Eine Ärztin aus Lahr hat von der Maskenpflicht befreit – laut Gerichtsurteil ohne Grund und sogar ohne jede Untersuchung.

Baden-Württemberg: Heinz Siebold (sie)

Lahr - Eine Lahrer Ärztin ist vom Amtsgericht Lahr (Ortenaukreis) wegen Ausstellens falscher Gesundheitszeugnisse zu einer Geldstrafe von 6000 Euro verurteilt worden. Das Gericht sah es als erwiesen an, dass sie mindestens sieben Mal ohne medizinischen Grund, sogar ohne Untersuchung Atteste zur Befreiung der Maskenpflicht ausgestellt hatte. Die Befreiung war telefonisch oder per E-Mail angefordert und per Post zugeschickt worden. In einigen Fällen wies die Ärztin die Besteller an: „Falls Sie gefragt werden, Sie waren bei mir in der Praxis.“

 

Mit 120 Tagessätzen à 50 Euro ist die 54-Jährige glimpflich davongekommen. Bis zu zwei Jahre Haft wären möglich gewesen. Die Ärztin veranstaltet jeden Samstag in Lahr eine Demonstration gegen die Corona-Schutzmaßnahmen. Vor Gericht wollte sie ohne Maske auftreten und war – wie ihre Anwältin Ruth Baumeister – nur unter Druck zur Einhaltung der Corona-Regeln bereit. In der Sache machte die Ärztin keine Angaben. Ihr Credo laute, „den Menschen nicht zu schaden, ihnen zu helfen und ihre Beschwerden ernst zu nehmen.“ Masken seien unnütz.

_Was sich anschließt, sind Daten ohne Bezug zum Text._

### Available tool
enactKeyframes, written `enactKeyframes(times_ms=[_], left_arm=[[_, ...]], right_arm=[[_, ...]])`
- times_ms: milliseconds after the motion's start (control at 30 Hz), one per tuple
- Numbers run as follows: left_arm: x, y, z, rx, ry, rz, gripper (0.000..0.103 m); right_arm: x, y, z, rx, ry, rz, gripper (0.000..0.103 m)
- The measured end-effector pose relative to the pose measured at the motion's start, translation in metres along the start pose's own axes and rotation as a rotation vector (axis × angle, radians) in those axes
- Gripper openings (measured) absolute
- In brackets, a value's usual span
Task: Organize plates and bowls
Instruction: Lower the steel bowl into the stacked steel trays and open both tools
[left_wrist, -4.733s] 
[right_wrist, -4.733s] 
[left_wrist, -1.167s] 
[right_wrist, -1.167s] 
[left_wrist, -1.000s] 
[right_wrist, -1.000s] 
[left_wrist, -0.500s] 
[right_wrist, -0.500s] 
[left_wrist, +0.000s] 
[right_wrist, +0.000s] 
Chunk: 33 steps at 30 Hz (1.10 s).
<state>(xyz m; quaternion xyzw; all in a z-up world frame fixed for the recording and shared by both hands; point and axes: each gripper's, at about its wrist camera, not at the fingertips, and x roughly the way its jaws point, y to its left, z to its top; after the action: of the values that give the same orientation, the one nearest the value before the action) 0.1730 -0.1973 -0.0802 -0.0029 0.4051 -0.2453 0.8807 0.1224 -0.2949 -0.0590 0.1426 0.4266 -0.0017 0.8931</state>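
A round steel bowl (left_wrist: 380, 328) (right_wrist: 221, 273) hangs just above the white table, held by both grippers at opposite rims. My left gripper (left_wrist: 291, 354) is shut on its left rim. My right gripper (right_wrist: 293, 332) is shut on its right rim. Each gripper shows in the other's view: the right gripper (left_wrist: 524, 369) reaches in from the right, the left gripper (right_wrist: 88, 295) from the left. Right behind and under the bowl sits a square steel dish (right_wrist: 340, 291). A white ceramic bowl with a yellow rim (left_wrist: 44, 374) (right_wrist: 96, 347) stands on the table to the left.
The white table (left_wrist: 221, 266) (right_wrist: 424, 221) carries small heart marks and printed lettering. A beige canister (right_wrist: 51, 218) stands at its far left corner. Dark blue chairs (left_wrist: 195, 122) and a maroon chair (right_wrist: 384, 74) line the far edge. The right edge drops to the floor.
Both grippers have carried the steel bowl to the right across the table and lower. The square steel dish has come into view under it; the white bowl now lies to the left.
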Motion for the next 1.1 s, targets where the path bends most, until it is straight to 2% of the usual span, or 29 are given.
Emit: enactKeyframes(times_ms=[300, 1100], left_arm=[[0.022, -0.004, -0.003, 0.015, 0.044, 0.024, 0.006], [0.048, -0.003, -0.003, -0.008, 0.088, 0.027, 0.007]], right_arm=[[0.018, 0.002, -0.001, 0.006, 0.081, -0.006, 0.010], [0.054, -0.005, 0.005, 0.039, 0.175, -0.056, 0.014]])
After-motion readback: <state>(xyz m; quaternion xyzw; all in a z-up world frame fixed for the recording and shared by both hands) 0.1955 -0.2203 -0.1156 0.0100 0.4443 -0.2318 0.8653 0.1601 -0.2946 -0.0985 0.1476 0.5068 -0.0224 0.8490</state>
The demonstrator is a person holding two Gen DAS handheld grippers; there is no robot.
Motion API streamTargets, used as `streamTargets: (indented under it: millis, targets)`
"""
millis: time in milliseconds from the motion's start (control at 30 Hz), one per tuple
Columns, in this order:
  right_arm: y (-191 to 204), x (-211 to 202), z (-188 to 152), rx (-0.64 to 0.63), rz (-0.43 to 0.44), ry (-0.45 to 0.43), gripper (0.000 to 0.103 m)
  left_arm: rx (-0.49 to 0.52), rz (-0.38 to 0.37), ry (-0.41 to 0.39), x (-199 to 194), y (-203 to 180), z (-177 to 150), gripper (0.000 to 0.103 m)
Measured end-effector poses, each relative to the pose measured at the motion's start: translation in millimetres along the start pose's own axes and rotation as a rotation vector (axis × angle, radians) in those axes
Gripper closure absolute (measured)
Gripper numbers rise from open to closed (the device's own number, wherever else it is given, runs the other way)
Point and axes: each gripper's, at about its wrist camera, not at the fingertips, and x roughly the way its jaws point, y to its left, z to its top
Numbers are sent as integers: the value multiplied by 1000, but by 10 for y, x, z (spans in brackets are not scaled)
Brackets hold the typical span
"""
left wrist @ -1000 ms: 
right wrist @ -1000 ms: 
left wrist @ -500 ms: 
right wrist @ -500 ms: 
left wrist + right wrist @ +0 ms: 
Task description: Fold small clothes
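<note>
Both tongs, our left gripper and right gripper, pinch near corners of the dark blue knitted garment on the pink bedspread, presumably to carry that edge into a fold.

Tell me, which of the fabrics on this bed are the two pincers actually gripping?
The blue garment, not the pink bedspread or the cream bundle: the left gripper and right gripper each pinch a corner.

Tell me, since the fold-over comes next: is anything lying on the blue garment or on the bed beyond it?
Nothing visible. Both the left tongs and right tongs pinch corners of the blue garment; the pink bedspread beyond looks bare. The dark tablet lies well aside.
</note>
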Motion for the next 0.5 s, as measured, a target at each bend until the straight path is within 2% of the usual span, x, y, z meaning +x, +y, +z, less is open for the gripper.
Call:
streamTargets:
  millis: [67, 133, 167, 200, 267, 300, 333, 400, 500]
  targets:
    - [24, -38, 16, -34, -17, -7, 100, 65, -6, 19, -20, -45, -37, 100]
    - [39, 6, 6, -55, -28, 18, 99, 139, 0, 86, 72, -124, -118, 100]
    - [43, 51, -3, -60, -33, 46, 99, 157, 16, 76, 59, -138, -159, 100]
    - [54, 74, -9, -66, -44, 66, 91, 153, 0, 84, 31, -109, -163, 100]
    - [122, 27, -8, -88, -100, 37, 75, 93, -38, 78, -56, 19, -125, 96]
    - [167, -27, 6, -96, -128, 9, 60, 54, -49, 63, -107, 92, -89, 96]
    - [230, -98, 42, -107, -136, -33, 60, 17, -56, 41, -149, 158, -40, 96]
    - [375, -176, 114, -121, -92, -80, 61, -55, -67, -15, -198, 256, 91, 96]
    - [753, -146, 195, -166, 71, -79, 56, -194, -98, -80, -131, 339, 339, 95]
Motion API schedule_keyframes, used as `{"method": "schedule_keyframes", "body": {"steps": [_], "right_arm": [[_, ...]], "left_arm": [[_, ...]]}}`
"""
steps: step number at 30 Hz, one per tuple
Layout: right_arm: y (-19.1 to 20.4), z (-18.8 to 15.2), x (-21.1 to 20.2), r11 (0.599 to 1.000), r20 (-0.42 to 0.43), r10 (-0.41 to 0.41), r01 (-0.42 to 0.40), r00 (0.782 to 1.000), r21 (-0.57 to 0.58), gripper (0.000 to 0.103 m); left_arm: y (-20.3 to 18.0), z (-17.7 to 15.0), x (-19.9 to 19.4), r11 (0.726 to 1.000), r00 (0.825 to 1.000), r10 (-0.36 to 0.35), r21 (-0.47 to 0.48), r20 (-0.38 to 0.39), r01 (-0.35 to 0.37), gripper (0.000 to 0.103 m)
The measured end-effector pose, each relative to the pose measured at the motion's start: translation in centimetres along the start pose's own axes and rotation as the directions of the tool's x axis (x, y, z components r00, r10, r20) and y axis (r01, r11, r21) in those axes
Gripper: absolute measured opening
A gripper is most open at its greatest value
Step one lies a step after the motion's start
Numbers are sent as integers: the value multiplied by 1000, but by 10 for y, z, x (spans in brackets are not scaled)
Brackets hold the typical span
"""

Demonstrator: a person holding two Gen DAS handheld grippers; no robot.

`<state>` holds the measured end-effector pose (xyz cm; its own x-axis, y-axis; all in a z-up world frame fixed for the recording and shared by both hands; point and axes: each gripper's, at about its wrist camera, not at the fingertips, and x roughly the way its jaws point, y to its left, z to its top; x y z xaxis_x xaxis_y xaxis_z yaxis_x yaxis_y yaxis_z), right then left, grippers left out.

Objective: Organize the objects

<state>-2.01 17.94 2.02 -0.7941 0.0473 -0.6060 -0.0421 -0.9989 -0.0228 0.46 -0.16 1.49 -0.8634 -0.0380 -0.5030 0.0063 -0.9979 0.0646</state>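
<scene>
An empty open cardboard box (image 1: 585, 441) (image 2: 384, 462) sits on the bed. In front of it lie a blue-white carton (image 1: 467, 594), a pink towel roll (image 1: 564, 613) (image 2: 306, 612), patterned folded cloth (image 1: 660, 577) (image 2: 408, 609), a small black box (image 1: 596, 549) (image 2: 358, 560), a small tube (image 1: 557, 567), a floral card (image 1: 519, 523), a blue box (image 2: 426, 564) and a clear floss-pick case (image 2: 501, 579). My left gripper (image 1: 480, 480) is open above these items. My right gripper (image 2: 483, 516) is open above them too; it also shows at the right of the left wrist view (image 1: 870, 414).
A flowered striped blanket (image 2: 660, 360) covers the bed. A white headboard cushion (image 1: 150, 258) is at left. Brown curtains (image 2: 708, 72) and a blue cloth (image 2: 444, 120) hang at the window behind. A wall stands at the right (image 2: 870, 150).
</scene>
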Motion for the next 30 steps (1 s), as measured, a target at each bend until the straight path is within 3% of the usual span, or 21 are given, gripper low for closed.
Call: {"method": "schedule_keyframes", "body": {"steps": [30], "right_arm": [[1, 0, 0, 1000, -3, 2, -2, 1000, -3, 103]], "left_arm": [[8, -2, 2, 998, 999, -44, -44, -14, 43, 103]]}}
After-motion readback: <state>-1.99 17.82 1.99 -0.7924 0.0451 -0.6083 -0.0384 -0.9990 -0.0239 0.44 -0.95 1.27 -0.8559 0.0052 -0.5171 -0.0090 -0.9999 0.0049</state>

Ein Techniker brachte die Ermittlungen in Gang

„Da wurden plötzlich im engeren Kollegenkreis Atteste zur Befreiung von der Maskenpflicht herumgezeigt. Alle von dieser Frau“, erzählte vor Gericht der Techniker eines Metallbetriebes. „Am Anfang hat man sich noch lustig gemacht, wie einfach man die Atteste kriegen konnte.“ Einige Kollegen hätten sie in die Schublade gelegt und dennoch Maske getragen. Andere seien mit den Papieren zum Personalbüro gegangen. „Mir ging das gegen den Strich“, sagte der Techniker. Er informierte die Polizei. Im Verlauf der Ermittlungen wurde bei der Frau „kein regulärer Praxisbetrieb festgestellt“, berichtete ein Polizeibeamter. Reguläre Dokumentation habe nicht stattgefunden.

Durch die Auswertung des E-Mail-Verkehrs stieß die Polizei dann auf Abnehmer der Atteste: Zum Beispiel auf einen Fahrlehrer, der bekam, was ihm sein Hausarzt verweigerte. Eine Frau aus Ettenheim bestellte Befreiungen gleich für ihre Töchter und ihren Partner mit. Ein Reichsbürger aus dem Kinzigtal argumentierte schlicht mit seiner Ablehnung aller Regierungsmaßnahmen. Durch die Ermittlungen offenbarten, dass er Waffen hortete. Die polizeilich angeordnete Untersuchung in einer Klinik erbrachte keinerlei Grund für eine Maskenbefreiung. Es gibt nach Angaben der Polizei eine Dunkelziffer ungeklärter Fälle. Atteste der Ärztin wurden in Lahrer Schulen vorgelegt, weitere tauchten bei Kontrollen vor Supermärkten, eines am Münchner Hauptbahnhof auf.

„Sie haben wider besseres Wissen gehandelt und ihre Autorität als Ärztin ausgenutzt, um sich über Vorschriften hinwegzusetzen“, begründete Amtsrichterin Raffaela Sinz ihr Urteil. Die Verurteilte hat noch im Gerichtssaal Berufung gegen das Urteil angekündigt.